## [ABOUT THIS TASK]
Every line of the material below that contains the string "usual" must appear in the answer.

=-=-=

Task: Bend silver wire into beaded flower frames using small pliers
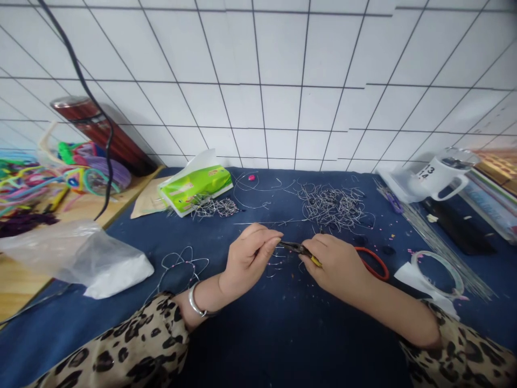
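Here the pliers [297, 248], gripped in the right hand [337, 264], lie pointing left, their nose meeting the wire [279, 246] pinched by the left hand [248, 258], midway between both hands over the desk [283, 334].

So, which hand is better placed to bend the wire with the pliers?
Probably the right. The right hand grips the pliers, their tips at the thin wire that the left hand pinches.

Yellow and red handles on the pliers [301, 250] at the fingers [266, 243], navy cloth [283, 323] beneath them, leopard-print sleeves [133, 345] behind, silver wire pile [331, 205] just beyond, lime-green tissue pack [196, 188] far left.
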A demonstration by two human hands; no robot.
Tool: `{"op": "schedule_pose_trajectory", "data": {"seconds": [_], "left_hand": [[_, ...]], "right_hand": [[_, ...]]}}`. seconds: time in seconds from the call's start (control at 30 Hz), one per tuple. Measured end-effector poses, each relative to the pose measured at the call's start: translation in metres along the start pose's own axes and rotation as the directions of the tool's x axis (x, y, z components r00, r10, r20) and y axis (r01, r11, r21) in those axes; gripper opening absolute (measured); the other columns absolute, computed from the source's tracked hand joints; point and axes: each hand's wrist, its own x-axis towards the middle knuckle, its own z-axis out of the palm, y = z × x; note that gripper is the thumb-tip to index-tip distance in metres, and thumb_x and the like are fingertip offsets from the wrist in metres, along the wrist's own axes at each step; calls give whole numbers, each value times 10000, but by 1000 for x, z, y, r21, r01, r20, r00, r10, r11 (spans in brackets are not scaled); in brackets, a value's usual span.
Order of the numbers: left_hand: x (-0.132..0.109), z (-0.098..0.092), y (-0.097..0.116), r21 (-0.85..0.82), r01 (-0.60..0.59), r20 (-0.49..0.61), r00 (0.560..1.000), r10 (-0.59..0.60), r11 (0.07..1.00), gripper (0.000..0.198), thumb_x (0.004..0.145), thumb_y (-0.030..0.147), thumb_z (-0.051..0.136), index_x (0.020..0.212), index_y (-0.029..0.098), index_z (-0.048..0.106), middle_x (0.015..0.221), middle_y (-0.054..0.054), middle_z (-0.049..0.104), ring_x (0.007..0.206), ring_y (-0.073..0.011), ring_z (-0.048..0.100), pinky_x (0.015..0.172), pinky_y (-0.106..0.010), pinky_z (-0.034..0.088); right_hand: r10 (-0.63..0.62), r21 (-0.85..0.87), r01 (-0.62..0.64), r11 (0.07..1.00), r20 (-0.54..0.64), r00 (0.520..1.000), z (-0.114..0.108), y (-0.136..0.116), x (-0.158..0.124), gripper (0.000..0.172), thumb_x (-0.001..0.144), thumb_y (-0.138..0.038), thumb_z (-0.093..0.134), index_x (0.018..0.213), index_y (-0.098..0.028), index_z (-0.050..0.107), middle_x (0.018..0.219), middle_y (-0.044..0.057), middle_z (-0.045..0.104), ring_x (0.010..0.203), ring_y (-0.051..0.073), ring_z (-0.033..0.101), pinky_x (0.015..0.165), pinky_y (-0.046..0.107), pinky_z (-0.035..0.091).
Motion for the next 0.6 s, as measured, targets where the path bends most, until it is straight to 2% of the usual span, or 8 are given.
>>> {"op": "schedule_pose_trajectory", "data": {"seconds": [0.13, 0.27, 0.53, 0.6], "left_hand": [[-1, 0, 1, -15, 19, 9, 1000, -18, 1000, 162, 844, 120, 534, 966, 173, 628, 774, -28, 594, 721, -119, 533, 669, -258, 444], [-1, -1, 1, -27, 88, 18, 996, -88, 996, 150, 855, 143, 526, 968, 172, 621, 780, -28, 594, 725, -120, 529, 687, -266, 439], [-1, 0, -1, -75, 162, 21, 987, -161, 984, 131, 864, 185, 520, 935, 177, 628, 705, -10, 563, 676, -117, 513, 665, -263, 420], [-1, 1, -2, -103, 211, 32, 977, -209, 972, 131, 867, 202, 516, 933, 173, 626, 677, -1, 533, 647, -110, 504, 648, -257, 413]], "right_hand": [[34, 43, -36, 998, 39, 999, -1, 1, 1, 156, 864, -274, 452, 843, -185, 578, 769, 20, 564, 732, 142, 499, 676, 263, 367], [90, 160, -111, 981, 133, 987, -4, 1, 4, 115, 834, -275, 499, 786, -193, 565, 742, -7, 554, 699, 119, 496, 640, 238, 353], [121, 404, -236, 884, 291, 949, -9, 4, 8, 147, 816, -294, 517, 717, -199, 570, 631, -51, 503, 607, 83, 457, 562, 210, 301], [130, 448, -270, 853, 319, 939, -8, 5, 9, 159, 819, -298, 509, 712, -198, 572, 622, -54, 495, 596, 79, 454, 556, 207, 299]]}}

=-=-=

## [EXERCISE RESULT]
Tool: `{"op": "schedule_pose_trajectory", "data": {"seconds": [_], "left_hand": [[_, ...]], "right_hand": [[_, ...]]}}`. seconds: time in seconds from the call's start (control at 30 Hz), one per tuple. Measured end-effector poses, each relative to the pose measured at the call's start: translation in metres along the start pose's own axes and rotation as the directions of the tool's x axis (x, y, z components r00, r10, r20) and y axis (r01, r11, r21) in those axes; gripper opening absolute (measured); the other columns absolute, computed from the source's tracked hand joints; point and axes: each hand's wrist, its own x-axis towards the middle knuckle, its own z-axis out of the palm, y = z × x; note that gripper is the thumb-tip to index-tip distance in metres, and thumb_x and the like are fingertip offsets from the wrist in metres, along the wrist's own axes at each step; calls give whole numbers, each value times 10000, but by 1000 for x, z, y, r21, r01, r20, r00, r10, r11 (spans in brackets are not scaled); in brackets, a value's usual span.
Motion for the next 0.6 s, as measured, targets where the path bends most, until it is straight to 2% of the usual span, or 8 are given.

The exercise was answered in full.